Simple function using Zygote gradient is type-unstable

Hi there, I have been trying to figure out why when I use Zygote to calculate the gradient of a simple function it returns the correct value but if I used @code_warntype it suggests the function is type-unstable and is returning type: ::Union{Nothing, Tuple{Any}}.

The code:

using Zygote

func2 = x -> x^2

function grad(x)

    gradient(var -> func2(var), x)

end

If I call grad(a) I get the answer I expect but I thought it would be type-stable. If I directly call the gradient function this doesn’t show any problems with @code_warntype

I feel like I’ve missed something obvious with type inference and gradients. Any pointers would be most appreciated, thanks!

@code_warntype grad(2f0)
MethodInstance for grad(::Float32)
  from grad(x) @ Main
Arguments
  #self#::Core.Const(grad)
  x::Float32
Locals
  #153::var"#153#154"
Body::Union{Nothing, Tuple{Any}}
1 ─      (#153 = %new(Main.:(var"#153#154")))
│   %2 = #153::Core.Const(var"#153#154"())
│   %3 = Main.gradient(%2, x)::Union{Nothing, Tuple{Any}}
└──      return %3

this is not a function, func2 is a global non-const variable that at the moment binds to an anonymous function

3 Likes

In other words, if you change

func2 = x -> x^2

to

func2_better(x) = x^2

it should become type-stable.

The reason @jling hinted at is that your anonymous function func2 is a global variable. This means that grad must plan for the possibility that func2 may be modified at any time, and even change type. Hence the instability.

4 Likes

gradient(func2, x) looks better than gradient(var -> func2(var), x). This is also covered in the Manual’s style guide section.

1 Like

Doh :grimacing:.
That’s bad from me, thank you both for that.
That question was more of a prelude for a slightly more involved example where I was seeing similar behaviour, this time without my faux pas with function declarations.

using Zygote
using Statistics
using Optimisers

a1 = 1f0 .+ randn(Float32, (1024,1024))

y1 = ones(Float32,(1024,1024))

iter = 100
rule = Optimisers.Adam()
state = Optimisers.setup(rule, a1)

function loss(x,y)

    return mean(abs.((x.^2 .- y.^2).^2))

end

function train_instance(a1,y1,state)

    grads = gradient(loss, a1,y1)[1]
    Optimisers.update!(state, a1, grads)  
    
end

function train(a1,y1,iter,state)

    for i in 1:iter

        state, a1 = train_instance(a1,y1,state)

    end
    return a1
end

p = train(a1,y1,iter,state)

This is still a pared down version of what I have but it includes more of the things I’m trying to do. It is contrived and does not perform well but I am most interested in trying to understand where the type instability comes from (Are my global non-constant a1 and y1 causing this? I found using @descend quite confusing on my first try). This is my first time using optimisers and Zygote having come from JAX so I’m sure I’ve missed some really basic things, please point out all these bits!

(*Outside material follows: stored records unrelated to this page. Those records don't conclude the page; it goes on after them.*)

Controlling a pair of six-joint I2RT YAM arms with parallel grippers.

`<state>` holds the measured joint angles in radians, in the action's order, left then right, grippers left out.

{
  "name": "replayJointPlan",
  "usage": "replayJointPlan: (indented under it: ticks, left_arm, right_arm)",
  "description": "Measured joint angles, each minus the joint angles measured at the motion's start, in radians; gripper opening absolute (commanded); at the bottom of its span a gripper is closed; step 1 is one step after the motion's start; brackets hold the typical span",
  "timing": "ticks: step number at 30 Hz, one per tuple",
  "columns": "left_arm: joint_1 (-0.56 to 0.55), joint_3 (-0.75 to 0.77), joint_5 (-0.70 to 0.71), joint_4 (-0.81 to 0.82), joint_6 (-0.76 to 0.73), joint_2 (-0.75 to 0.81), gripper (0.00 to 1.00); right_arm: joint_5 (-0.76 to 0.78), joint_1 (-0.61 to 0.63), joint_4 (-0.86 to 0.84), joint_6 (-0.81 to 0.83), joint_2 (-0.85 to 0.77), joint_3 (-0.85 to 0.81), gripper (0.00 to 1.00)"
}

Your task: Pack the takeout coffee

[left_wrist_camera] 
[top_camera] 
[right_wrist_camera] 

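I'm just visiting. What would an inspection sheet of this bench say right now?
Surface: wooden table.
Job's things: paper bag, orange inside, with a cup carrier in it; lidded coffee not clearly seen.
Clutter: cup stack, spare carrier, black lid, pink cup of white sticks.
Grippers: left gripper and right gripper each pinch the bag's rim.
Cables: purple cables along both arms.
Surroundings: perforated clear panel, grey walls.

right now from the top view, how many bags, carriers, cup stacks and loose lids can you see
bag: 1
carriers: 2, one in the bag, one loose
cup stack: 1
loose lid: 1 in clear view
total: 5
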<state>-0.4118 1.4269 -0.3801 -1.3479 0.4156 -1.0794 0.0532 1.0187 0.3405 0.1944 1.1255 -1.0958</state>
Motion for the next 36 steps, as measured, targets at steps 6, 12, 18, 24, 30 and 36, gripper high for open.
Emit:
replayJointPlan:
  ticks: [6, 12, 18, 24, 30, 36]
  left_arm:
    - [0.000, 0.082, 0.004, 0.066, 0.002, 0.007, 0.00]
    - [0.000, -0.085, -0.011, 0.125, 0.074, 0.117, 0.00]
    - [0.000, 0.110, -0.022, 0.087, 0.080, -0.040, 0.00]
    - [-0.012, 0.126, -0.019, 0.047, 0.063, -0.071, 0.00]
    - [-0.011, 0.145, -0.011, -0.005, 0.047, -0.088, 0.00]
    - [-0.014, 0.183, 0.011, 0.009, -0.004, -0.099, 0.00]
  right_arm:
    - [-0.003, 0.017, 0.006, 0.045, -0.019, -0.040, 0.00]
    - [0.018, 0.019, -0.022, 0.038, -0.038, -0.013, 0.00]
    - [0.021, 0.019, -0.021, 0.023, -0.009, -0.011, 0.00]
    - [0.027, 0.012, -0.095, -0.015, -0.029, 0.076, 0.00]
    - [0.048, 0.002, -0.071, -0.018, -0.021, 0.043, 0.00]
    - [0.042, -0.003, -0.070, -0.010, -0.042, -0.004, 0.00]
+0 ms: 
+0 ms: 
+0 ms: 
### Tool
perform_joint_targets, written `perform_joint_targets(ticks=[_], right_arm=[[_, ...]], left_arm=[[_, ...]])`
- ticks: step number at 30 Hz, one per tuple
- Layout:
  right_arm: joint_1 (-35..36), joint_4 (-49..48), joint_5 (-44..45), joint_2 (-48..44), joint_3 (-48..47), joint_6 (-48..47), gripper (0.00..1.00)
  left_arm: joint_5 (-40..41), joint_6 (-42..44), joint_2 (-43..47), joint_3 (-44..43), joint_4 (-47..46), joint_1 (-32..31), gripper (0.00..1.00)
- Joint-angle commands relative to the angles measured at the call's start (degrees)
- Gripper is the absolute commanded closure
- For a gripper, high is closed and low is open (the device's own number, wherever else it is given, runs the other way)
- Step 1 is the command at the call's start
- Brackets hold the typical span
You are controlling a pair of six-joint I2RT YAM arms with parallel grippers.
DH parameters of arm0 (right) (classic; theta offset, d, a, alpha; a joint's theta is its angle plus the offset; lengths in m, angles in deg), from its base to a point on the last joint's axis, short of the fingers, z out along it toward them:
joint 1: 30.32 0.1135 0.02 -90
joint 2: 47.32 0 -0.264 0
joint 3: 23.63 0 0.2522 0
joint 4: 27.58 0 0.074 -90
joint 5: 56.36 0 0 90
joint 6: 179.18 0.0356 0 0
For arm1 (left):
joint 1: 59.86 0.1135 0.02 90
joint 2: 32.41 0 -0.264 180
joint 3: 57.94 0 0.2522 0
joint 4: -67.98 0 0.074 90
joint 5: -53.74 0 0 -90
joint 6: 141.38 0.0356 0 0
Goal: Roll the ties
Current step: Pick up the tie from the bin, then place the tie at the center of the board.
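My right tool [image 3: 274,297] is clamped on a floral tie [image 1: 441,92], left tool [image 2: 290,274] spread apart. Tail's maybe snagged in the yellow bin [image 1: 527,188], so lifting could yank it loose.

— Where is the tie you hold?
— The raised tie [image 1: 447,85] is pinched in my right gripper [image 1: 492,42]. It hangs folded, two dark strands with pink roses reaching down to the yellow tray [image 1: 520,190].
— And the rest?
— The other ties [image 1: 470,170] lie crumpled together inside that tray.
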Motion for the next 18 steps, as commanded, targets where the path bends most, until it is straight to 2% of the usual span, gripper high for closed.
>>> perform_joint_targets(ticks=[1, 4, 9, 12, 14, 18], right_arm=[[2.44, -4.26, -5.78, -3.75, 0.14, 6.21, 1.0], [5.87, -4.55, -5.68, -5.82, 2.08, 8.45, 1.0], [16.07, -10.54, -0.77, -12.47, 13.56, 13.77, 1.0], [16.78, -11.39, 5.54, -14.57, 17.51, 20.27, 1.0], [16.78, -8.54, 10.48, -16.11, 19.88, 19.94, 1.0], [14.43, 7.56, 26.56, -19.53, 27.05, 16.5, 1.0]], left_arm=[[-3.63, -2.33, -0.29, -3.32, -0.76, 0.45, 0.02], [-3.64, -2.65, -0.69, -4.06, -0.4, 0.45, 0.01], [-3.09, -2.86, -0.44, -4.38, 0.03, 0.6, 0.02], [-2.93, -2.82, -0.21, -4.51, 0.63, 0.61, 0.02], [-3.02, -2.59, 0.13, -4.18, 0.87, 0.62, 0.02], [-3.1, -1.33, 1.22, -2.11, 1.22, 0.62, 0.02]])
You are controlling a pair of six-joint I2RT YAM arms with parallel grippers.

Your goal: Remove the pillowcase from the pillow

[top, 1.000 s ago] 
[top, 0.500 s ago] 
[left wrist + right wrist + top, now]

When I look at @code_warntype for the train variable I get the following readout:

MethodInstance for train(::Matrix{Float32}, ::Matrix{Float32}, ::Int64, ::Optimisers.Leaf{Adam{Float32}, Tuple{Matrix{Float32}, Matrix{Float32}, Tuple{Float32, Float32}}})
  from train(a1, y1, iter, state) @ Main 
Arguments
  #self#::Core.Const(train)
  a1@_2::Matrix{Float32}
  y1::Matrix{Float32}
  iter::Int64
  state@_5::Optimisers.Leaf{Adam{Float32}, Tuple{Matrix{Float32}, Matrix{Float32}, Tuple{Float32, Float32}}}        
Locals
  @_6::Union{Nothing, Tuple{Int64, Int64}}
  @_7::Int64
  i::Int64
  a1@_9::Any
  state@_10::Optimisers.Leaf{Adam{Float32}, Tuple{Matrix{Float32}, Matrix{Float32}, Tuple{Float32, Float32}}}       
Body::Any
1 ─       (a1@_9 = a1@_2)
│         (state@_10 = state@_5)
│   %3  = (1:iter)::Core.PartialStruct(UnitRange{Int64}, Any[Core.Const(1), Int64])
│         (@_6 = Base.iterate(%3))
│   %5  = (@_6 === nothing)::Bool
│   %6  = Base.not_int(%5)::Bool
└──       goto #4 if not %6
2 ┄ %8  = @_6::Tuple{Int64, Int64}
│         (i = Core.getfield(%8, 1))
│   %10 = Core.getfield(%8, 2)::Int64
│   %11 = Main.train_instance(a1@_9, y1, state@_10)::Tuple{Optimisers.Leaf{Adam{Float32}, Tuple{Matrix{Float32}, Matrix{Float32}, Tuple{Float32, Float32}}}, Any}
│   %12 = Base.indexed_iterate(%11, 1)::Core.PartialStruct(Tuple{Optimisers.Leaf{Adam{Float32}, Tuple{Matrix{Float32}, Matrix{Float32}, Tuple{Float32, Float32}}}, Int64}, Any[Optimisers.Leaf{Adam{Float32}, Tuple{Matrix{Float32}, Matrix{Float32}, Tuple{Float32, Float32}}}, Core.Const(2)])
│         (state@_10 = Core.getfield(%12, 1))
│         (@_7 = Core.getfield(%12, 2))
│   %15 = Base.indexed_iterate(%11, 2, @_7::Core.Const(2))::Core.PartialStruct(Tuple{Any, Int64}, Any[Any, Core.Const(3)])
│         (a1@_9 = Core.getfield(%15, 1))
│         (@_6 = Base.iterate(%3, %10))
│   %18 = (@_6 === nothing)::Bool
│   %19 = Base.not_int(%18)::Bool
└──       goto #4 if not %19
3 ─       goto #2
4 ┄       return a1@_9

To expand on that, function blocks do a couple things at the global scope when the function doesn’t exist yet: (1) declare the provided name const, (2) function’s display includes that name. You can actually pull off (1) after an anonymous function exists by assigning it to a const global variable, which you can even use to add methods, but the function is still anonymous because (2) didn’t happen.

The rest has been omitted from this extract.